● **Instructions to follow**
When a line in the data below includes "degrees", count it; then give only the total.

Information supplied Block Start

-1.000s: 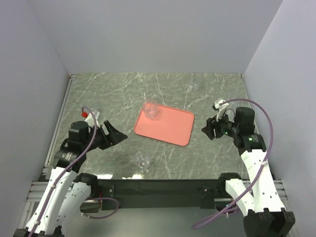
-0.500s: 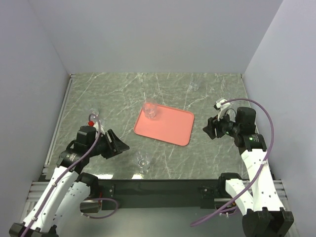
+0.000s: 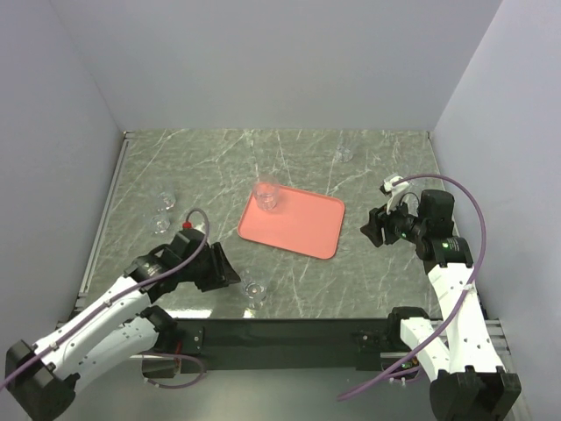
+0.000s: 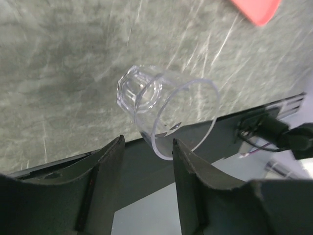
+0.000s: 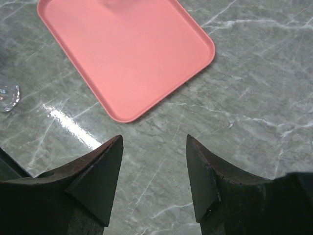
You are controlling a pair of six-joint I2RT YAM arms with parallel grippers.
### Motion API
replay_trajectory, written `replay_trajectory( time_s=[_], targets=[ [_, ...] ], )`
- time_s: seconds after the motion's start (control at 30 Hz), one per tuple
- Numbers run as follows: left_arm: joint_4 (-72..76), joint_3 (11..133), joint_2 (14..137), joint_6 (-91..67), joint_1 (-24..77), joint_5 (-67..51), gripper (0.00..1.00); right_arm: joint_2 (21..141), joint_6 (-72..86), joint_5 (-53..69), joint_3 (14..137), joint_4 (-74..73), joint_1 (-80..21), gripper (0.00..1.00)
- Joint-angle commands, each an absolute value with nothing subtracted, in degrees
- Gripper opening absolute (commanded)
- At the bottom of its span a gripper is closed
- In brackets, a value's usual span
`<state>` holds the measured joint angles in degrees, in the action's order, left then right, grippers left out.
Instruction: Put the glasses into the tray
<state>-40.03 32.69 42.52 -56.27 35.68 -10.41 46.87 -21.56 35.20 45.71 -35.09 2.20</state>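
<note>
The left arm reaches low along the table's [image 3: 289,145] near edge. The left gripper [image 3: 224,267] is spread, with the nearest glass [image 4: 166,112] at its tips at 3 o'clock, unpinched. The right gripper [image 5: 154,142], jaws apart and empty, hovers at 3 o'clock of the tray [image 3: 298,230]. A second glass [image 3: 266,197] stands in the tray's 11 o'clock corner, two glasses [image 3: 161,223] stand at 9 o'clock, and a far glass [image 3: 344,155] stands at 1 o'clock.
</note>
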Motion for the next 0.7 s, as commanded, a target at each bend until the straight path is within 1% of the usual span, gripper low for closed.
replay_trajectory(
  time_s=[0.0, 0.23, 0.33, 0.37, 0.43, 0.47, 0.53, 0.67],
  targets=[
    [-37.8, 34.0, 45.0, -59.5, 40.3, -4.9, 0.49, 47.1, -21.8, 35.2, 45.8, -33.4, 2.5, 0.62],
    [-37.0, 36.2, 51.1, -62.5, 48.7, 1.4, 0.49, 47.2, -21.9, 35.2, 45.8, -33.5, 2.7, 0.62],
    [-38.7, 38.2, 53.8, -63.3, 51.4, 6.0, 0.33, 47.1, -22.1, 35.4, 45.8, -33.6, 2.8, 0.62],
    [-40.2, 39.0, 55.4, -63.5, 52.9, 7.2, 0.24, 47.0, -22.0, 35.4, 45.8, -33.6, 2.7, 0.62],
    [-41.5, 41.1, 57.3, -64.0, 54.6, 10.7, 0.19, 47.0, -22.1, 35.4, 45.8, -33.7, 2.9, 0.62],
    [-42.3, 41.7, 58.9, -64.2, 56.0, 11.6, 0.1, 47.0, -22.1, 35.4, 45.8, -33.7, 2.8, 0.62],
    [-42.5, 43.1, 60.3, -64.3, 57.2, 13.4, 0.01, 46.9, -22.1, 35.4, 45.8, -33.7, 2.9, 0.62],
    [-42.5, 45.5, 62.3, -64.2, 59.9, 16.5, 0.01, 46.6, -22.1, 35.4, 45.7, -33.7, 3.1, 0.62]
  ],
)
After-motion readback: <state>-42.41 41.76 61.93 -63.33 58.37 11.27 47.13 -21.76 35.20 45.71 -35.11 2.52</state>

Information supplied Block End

● **Task result**
2